- [WORK TO COMPLETE]
Go to the line holding "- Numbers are" in the data below and repeat it exactly, then each line after it up to and including the one holding "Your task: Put". Omit pictures.

- [DATA LISTING]
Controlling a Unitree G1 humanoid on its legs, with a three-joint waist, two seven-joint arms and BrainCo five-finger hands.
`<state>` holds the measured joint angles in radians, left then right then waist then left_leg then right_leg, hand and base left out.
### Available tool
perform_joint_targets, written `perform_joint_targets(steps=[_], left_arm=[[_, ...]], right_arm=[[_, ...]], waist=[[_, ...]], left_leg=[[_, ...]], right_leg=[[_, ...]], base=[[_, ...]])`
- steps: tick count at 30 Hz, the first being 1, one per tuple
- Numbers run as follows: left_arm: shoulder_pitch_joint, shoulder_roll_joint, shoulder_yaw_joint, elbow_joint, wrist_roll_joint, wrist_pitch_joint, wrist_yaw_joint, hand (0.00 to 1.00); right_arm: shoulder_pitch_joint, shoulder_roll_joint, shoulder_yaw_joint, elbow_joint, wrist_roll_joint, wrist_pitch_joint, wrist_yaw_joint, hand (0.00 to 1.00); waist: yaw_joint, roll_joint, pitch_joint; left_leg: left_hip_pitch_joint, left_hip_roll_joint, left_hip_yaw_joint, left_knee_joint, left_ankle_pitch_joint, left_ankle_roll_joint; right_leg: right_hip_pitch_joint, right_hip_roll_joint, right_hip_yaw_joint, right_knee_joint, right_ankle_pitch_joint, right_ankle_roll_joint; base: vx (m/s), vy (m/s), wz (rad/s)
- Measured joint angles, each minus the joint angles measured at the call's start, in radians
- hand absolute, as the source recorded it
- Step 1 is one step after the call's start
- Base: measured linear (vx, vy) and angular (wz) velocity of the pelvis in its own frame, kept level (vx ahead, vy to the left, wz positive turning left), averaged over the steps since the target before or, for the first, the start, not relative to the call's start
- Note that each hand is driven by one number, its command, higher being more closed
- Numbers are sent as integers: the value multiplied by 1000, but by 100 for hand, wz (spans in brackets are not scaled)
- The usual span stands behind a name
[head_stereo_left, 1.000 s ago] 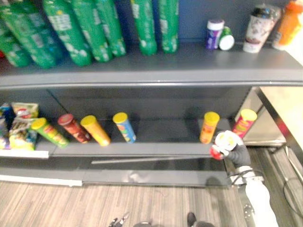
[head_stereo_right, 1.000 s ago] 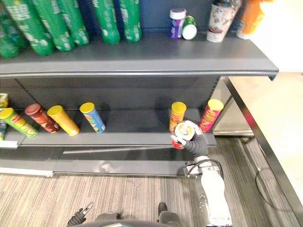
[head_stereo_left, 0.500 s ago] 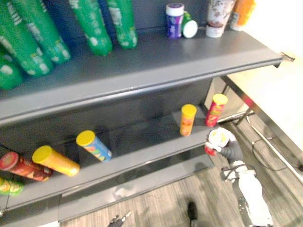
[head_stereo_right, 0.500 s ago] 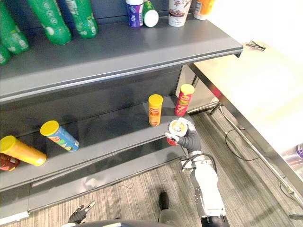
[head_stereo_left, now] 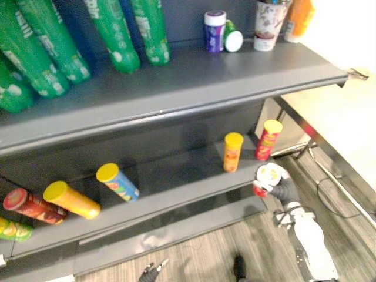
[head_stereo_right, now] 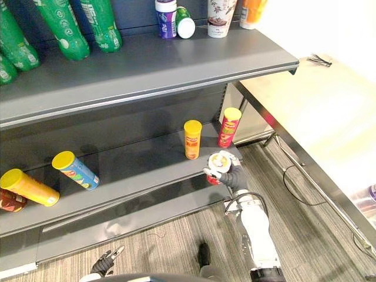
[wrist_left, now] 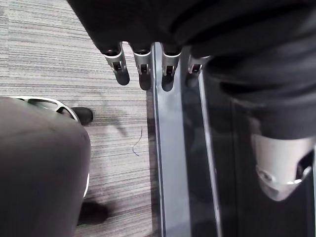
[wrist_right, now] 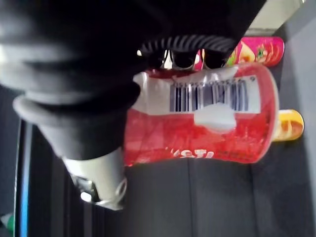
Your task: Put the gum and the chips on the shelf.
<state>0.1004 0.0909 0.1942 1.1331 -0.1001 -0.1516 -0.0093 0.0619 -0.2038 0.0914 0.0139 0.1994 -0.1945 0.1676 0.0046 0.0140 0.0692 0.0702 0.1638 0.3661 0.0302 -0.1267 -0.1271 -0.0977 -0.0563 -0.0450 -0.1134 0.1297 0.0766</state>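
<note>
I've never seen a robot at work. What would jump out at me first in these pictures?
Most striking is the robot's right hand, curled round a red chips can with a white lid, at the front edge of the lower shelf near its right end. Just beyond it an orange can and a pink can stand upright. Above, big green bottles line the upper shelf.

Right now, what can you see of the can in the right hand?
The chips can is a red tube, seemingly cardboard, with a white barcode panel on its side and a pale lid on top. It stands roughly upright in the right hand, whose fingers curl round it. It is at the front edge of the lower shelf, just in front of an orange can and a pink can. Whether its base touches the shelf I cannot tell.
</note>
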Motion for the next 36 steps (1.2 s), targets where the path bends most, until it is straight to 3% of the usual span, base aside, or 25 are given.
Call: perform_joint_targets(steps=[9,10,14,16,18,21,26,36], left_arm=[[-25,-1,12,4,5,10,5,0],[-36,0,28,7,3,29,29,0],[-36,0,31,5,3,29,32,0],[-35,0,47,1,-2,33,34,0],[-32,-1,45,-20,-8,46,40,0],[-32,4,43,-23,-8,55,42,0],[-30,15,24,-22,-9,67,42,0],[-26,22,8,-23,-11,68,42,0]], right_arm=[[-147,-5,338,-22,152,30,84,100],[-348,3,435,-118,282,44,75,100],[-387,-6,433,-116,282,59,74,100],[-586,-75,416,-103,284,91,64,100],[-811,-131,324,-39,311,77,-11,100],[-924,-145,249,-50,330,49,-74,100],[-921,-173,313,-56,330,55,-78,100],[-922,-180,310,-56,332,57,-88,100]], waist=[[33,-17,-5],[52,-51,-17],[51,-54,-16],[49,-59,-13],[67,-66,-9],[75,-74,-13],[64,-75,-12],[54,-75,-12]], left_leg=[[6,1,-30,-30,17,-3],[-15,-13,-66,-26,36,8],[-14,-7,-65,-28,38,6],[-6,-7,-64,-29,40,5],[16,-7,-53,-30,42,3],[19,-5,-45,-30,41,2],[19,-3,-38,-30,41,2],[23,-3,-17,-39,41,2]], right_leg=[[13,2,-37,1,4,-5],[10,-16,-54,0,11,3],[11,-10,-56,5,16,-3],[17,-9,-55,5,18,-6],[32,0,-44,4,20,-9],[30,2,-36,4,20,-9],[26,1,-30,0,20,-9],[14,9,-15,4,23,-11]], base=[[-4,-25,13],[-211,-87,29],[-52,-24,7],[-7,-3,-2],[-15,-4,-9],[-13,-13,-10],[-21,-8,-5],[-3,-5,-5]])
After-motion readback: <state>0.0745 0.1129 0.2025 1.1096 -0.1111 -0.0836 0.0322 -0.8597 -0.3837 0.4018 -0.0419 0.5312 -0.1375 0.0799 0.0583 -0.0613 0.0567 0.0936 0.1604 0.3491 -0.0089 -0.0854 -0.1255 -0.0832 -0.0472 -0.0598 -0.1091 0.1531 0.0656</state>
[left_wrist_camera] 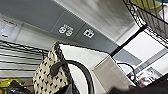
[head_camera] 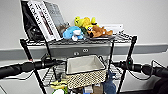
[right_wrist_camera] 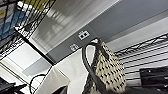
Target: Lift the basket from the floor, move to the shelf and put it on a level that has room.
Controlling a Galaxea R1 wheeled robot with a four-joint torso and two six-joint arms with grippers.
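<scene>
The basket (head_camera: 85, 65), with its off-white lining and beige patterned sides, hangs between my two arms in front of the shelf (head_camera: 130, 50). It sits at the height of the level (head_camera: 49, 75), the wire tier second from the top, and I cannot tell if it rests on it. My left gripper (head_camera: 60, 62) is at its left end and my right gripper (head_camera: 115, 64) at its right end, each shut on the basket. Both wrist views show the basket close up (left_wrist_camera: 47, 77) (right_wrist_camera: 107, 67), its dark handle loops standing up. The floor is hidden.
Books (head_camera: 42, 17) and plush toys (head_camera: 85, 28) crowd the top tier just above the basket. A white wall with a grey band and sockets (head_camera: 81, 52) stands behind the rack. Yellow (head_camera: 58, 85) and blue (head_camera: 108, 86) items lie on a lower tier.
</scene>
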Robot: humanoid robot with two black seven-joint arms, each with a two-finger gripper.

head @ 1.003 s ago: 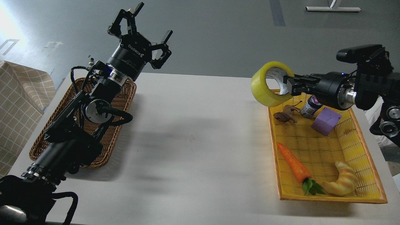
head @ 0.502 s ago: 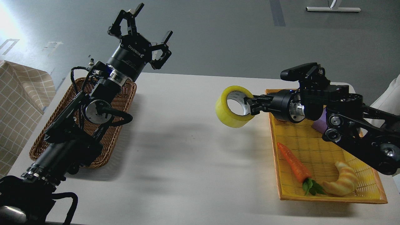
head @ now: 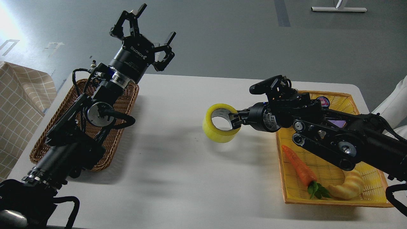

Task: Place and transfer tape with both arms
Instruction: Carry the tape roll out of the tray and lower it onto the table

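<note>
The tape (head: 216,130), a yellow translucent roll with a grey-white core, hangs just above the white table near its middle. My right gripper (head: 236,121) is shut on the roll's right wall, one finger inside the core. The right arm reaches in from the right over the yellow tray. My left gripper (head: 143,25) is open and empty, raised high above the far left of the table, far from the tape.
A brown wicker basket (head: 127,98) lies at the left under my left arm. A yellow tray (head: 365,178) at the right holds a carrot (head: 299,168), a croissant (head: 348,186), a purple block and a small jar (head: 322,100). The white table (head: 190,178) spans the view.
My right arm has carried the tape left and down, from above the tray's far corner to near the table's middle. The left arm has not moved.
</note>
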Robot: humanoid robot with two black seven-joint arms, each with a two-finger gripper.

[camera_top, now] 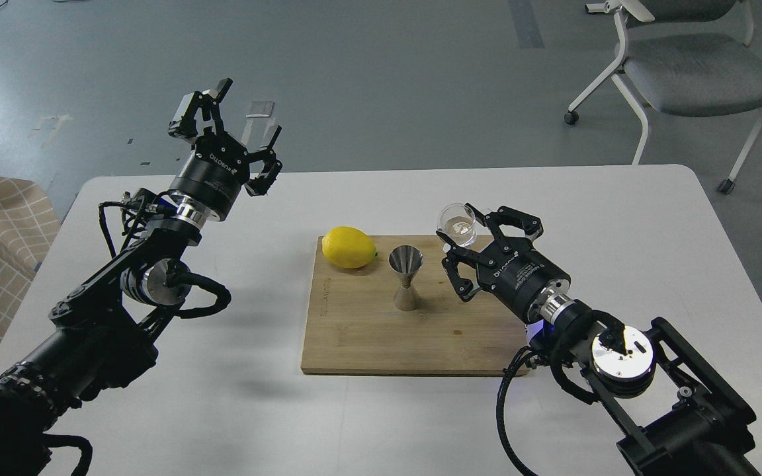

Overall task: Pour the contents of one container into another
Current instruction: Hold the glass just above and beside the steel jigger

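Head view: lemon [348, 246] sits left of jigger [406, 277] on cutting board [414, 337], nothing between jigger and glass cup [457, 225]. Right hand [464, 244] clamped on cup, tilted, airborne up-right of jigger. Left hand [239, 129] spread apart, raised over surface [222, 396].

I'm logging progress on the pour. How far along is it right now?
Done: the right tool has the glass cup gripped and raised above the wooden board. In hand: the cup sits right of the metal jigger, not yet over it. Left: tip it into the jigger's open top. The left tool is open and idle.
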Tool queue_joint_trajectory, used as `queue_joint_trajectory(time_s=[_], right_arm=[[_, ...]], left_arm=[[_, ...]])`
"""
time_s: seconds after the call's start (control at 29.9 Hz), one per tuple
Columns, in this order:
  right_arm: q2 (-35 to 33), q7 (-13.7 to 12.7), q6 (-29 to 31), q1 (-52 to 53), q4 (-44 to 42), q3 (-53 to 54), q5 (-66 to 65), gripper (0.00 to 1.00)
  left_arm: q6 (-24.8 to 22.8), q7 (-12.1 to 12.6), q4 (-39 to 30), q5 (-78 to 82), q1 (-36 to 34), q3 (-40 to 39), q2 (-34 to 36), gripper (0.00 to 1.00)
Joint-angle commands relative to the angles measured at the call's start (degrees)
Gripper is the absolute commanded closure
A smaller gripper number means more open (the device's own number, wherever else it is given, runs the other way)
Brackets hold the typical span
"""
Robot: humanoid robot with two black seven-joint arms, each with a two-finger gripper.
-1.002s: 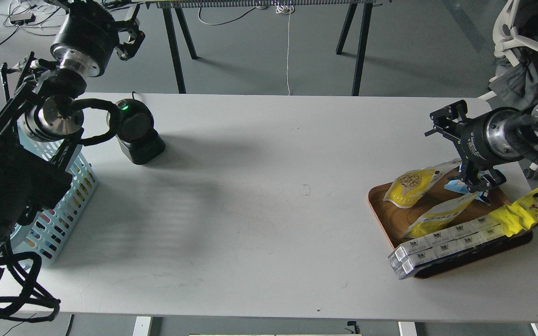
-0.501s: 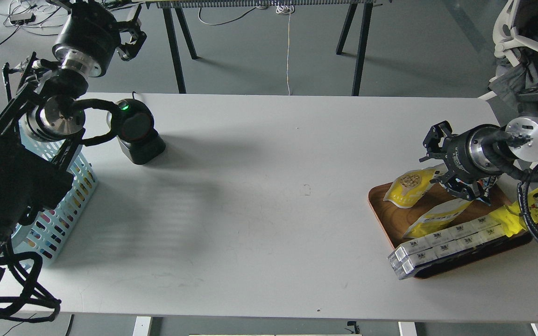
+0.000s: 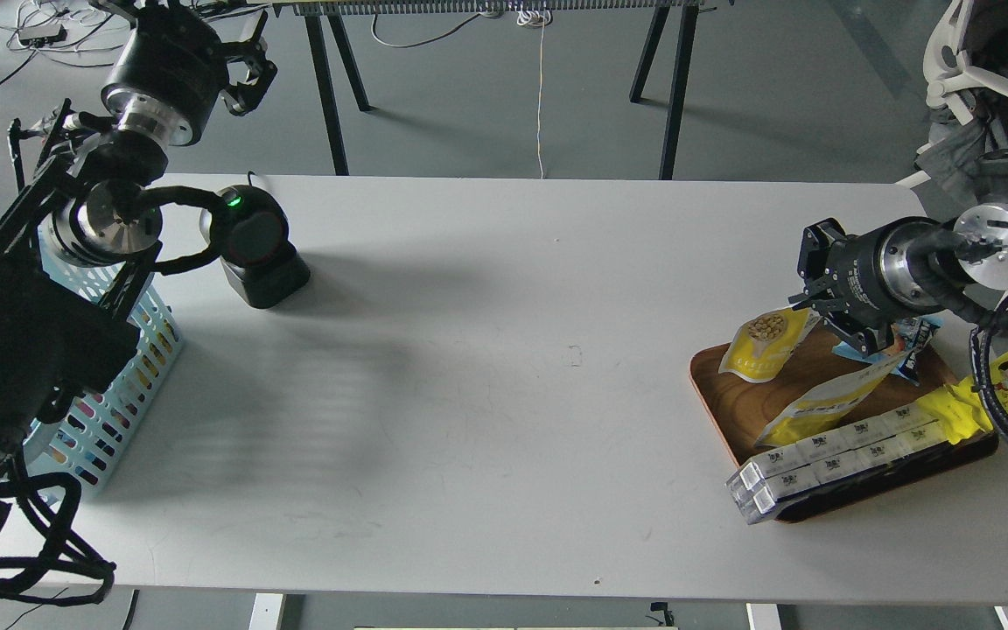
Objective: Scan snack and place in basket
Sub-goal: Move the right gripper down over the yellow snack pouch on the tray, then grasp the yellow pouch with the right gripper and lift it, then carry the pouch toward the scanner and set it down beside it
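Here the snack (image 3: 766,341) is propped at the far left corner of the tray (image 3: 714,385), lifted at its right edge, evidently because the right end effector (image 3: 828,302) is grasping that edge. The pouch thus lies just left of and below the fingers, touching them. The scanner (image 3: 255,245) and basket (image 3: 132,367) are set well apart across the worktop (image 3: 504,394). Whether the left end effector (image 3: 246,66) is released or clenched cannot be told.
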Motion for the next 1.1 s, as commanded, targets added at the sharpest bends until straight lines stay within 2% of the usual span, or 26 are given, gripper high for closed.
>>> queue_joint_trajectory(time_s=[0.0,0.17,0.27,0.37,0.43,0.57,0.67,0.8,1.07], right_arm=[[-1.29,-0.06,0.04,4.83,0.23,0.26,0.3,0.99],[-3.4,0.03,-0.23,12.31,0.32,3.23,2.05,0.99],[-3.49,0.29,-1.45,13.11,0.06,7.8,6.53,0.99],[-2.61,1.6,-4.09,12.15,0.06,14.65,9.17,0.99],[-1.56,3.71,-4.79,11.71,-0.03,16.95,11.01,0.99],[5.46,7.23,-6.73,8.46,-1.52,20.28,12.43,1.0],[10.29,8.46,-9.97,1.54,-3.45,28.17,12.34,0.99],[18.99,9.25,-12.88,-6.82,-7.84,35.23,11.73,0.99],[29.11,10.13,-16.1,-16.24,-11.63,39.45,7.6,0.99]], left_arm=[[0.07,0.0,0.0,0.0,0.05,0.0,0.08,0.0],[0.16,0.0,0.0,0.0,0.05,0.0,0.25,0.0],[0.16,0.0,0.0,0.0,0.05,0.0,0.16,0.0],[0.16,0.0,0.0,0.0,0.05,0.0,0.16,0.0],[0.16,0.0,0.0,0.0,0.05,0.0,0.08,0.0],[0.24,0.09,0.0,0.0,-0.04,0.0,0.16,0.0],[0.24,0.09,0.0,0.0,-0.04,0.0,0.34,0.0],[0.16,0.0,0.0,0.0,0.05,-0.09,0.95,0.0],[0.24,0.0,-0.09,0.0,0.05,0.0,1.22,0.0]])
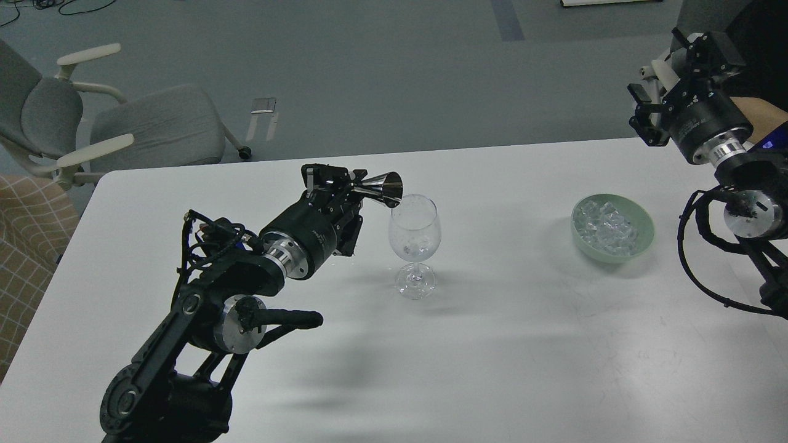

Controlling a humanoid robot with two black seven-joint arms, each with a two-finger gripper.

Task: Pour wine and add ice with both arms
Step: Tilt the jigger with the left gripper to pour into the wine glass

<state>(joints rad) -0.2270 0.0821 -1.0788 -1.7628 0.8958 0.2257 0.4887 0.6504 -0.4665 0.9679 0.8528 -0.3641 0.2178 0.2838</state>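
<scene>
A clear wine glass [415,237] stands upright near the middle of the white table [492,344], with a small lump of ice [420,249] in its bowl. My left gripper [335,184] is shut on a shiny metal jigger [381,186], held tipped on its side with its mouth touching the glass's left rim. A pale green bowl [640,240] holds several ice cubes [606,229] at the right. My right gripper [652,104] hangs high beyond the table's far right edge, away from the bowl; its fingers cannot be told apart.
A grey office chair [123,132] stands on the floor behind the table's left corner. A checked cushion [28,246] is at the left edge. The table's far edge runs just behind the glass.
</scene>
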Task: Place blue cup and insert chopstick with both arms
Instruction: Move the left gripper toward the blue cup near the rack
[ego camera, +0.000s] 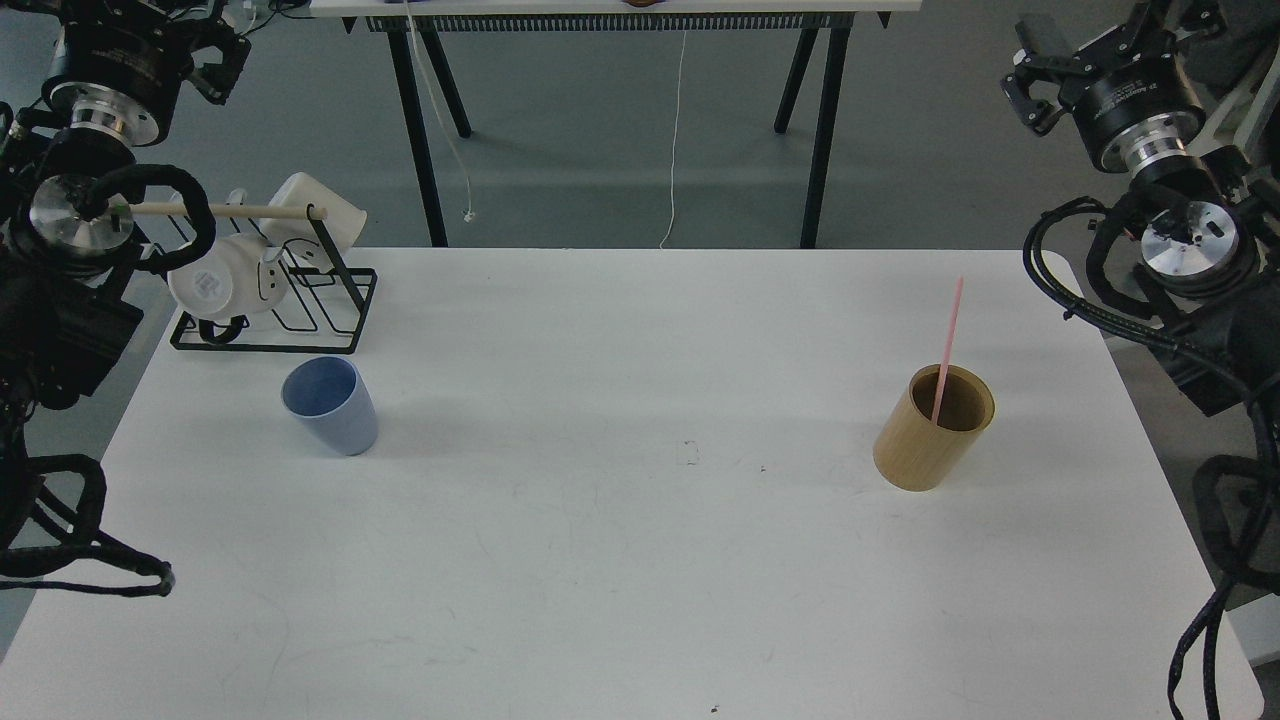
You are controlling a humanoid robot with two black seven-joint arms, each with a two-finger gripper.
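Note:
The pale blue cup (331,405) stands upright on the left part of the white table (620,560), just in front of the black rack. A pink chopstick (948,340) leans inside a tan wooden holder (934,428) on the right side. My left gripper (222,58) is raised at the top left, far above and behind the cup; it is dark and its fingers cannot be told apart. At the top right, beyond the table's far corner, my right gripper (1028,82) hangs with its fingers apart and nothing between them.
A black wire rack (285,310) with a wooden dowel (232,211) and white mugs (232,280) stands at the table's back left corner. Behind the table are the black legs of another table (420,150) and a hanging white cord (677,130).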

- [RESPONSE BOX]
- Numbers are sent as integers: the value multiplied by 1000, but by 100 for hand, wz (spans in brackets are not scaled)
- The usual span stands behind a name
[head_stereo_left, 1.000 s ago] 
[head_stereo_right, 1.000 s ago] 
[head_stereo_left, 0.500 s ago] 
[head_stereo_right, 0.500 s ago] 
[head_stereo_left, now] 
[head_stereo_right, now] 
[wrist_left, now] 
[wrist_right, now] 
Your task: Put the gum and the chips on the shelf.

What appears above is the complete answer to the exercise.